It is time to finally retire HTML

Building a new web — Part 1

Bence Meszaros
12 min readMay 8, 2021

Misunderstood semantics

Probably the most annoying thing when it comes to HTML and the web is the massively overinflated importance of semantics. Die-hard developers are waging an endless holy war against the ignorant lowlifes who refuse this concept in a quest to convert everyone to their cause. They believe that semantics is nothing short of a miracle and they go great lengths to convince the world that it is the best and only way to add structure, to provide accessibility and to enhance ranking in search results, maybe even cure cancer. They will tell you that a website is not just for humans, in fact, most of the “visitors” on your site will not be humans but search engines, web crawlers, screen readers and many, many other user agents that do not care about how your site looks, they only want to understand the meaning of your content to process it for their own ends.

Little do they know that this is the exact definition of data labeling, a tedious and inconvenient task needed for machine learning models to learn from raw data. Flip it however you like, but the reality is that semantics is simply a glorified data labeling process that might or might not be helpful to actual end users but you’ll never know because you have absolutely no idea and zero control over how proprietary search engines, screen readers and other machine learning models actually work. You are essentially doing the most valuable and ugliest legwork for big corporations absolutely for free in the hopes that they might throw you a bone in exchange. And by mindlessly advocating the use of HTML in “the correct way” you are even promoting the standardization of this free labor, providing even more value to these greedy intermediaries.

HTML is a tool to label text.

We keep telling the lie over and over again that perfect semantics is paramount when in fact it is just a handy tool to shift the responsibility and workload from the presenter to the developer. How on earth could I make sure for example that my website is responsive enough or accessible to as many people as possible if everything I build is fully deconstructed en route to the user by an intermediary and reconstructed in a way that I have no control over? Either it is my responsibility to make sure my site is accessible but then the user agents have no right to alter it in any way (just like an image, audio or video file), or the user agents can twist and turn my design however they seem fit, but then it is their responsibility and their job to interpret and make my data accessible, not mine.

Perfect semantics does not guarantee anything and obsessing over it removes the focus from human to human interactions in favor of feeding machines with annotated raw data. Make no mistake, labeling is a useful addition and it is an important piece to the puzzle but to think that it is the most important one or that HTML is the best way to do it is ludicrous.

HTML layout without HTML

Semantics is also misunderstood when it comes to layout building. The second tenet of the holy web is that anything related to presentation should be purged from any HTML document. This would seem reasonable if in turn anything related to semantics could be purged from the design too. After all, we keep telling ourselves that the two–semantics and design–are mutually exclusive when in fact it is impossible to attach even a single CSS property to a piece of text, image or basically any chunk of raw data without wrapping it into an HTML tag first. Just exactly how are we supposed to strip design from the semantics when there is no mechanism whatsoever to interact with the data for design purposes without involving semantics?
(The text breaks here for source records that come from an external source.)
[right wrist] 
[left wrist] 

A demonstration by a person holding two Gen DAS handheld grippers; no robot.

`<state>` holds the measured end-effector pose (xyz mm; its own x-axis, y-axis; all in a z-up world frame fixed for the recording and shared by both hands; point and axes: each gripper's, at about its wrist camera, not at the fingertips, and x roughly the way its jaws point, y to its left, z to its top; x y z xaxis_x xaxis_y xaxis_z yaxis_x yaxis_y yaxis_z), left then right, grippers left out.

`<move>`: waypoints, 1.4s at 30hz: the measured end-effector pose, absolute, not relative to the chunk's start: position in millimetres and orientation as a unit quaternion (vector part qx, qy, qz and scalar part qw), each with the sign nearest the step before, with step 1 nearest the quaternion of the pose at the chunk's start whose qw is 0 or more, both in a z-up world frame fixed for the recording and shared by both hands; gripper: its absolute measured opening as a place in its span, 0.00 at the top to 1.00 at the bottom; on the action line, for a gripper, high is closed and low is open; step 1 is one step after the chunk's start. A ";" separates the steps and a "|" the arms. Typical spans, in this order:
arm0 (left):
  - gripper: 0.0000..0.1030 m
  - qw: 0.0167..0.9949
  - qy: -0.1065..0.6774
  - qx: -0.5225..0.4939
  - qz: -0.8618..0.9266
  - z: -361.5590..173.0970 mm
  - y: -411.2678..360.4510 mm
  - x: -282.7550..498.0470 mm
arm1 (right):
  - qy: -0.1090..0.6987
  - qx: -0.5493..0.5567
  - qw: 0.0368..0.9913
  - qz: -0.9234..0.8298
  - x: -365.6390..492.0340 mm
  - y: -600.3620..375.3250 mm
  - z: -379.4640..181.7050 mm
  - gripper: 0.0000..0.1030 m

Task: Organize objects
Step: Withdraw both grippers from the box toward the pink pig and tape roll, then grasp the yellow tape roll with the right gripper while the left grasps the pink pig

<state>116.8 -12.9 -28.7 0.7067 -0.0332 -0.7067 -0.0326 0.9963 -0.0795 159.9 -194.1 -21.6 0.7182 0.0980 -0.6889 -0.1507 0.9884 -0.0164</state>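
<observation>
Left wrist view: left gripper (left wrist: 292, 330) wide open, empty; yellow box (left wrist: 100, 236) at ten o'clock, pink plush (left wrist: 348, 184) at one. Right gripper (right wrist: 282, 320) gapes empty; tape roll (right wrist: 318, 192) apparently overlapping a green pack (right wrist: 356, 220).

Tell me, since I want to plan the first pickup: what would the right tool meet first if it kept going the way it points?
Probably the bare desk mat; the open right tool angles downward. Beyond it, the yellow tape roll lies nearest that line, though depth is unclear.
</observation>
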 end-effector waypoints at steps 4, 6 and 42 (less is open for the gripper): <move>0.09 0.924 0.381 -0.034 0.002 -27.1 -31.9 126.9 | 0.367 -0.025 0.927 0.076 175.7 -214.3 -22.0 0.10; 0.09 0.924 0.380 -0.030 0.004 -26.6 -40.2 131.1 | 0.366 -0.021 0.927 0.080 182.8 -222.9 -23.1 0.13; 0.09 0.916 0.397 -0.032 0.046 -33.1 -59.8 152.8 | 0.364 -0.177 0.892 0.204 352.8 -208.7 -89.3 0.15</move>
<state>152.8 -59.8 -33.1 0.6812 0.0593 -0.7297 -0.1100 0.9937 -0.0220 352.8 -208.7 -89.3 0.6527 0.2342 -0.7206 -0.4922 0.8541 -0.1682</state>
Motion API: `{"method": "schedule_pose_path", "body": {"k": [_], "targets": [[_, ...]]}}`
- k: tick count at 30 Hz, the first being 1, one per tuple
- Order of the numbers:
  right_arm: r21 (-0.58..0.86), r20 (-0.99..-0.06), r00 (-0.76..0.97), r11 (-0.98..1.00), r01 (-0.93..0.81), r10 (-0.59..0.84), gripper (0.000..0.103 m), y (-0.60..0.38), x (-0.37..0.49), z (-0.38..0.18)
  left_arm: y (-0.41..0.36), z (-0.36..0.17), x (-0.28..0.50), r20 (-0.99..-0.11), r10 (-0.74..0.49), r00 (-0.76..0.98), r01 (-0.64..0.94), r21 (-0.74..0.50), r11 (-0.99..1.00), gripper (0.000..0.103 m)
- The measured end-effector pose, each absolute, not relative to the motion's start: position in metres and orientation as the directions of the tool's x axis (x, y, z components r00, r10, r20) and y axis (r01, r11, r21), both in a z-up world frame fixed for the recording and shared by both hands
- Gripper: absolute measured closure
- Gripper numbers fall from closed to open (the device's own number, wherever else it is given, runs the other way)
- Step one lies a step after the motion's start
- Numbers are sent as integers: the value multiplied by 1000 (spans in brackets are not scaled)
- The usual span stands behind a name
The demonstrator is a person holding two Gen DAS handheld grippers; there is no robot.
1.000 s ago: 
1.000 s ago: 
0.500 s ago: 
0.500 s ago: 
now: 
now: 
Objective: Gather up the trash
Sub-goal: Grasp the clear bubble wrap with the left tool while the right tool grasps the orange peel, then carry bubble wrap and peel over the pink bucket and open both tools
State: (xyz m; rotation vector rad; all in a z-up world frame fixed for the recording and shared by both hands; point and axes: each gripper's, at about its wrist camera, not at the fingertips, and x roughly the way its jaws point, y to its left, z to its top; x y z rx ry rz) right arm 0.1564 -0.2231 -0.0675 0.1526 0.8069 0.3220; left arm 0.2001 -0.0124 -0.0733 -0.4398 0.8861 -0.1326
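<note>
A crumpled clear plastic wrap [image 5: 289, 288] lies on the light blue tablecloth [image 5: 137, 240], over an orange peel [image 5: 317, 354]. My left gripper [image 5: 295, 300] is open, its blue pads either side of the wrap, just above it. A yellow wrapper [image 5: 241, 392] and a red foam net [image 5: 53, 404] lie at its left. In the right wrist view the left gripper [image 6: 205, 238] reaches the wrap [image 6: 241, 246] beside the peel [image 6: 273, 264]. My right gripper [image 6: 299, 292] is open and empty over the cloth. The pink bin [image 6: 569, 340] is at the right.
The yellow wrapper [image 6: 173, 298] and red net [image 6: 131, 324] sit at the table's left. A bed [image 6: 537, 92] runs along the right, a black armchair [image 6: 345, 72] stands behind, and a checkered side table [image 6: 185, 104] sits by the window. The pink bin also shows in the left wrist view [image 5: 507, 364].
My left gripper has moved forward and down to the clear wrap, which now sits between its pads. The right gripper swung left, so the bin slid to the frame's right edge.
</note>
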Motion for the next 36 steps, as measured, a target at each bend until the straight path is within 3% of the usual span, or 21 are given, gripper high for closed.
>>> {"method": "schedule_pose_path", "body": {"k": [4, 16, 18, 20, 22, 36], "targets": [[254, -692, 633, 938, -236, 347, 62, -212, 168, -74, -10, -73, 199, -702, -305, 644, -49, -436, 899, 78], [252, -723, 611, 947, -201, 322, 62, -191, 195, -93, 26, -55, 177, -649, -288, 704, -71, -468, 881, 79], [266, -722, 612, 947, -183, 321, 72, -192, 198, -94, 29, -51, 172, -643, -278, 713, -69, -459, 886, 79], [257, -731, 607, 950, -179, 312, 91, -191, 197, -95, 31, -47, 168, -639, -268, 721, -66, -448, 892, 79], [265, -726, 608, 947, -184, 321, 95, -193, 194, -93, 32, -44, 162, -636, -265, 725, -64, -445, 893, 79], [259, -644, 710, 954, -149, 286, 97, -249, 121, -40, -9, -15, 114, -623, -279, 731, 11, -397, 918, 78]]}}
Because we cannot style anything in our document without HTML, we also cannot build layouts without HTML. The problem is, we can only annotate something that already exists, not the other way around. Once we have our layout we can label its parts but building a layout from annotation labels doesn’t make any sense.

Adding HTML to a layout makes sense, adding layout to HTML does not.

Flawed flow

Then there are the box model and the document flow, two of the biggest design flaws of the front end. When HTML was invented in 1989, it was designed to display textual research data on screen so the logic was seemingly obvious: letters fill the screen from left to right and lines from top to bottom. The idea was to categorize everything on a website to be either a letter-like or line-like box and make it behave accordingly. The only problem with this approach is that even characters barely fit into this system, not to mention anything else. Is an image letter-like or line-like? Or a button? And what about tables? Or table rows and cells? Or columns? The simple concept suddenly became insanely complicated and stupid names like inline box and block box didn’t help much either.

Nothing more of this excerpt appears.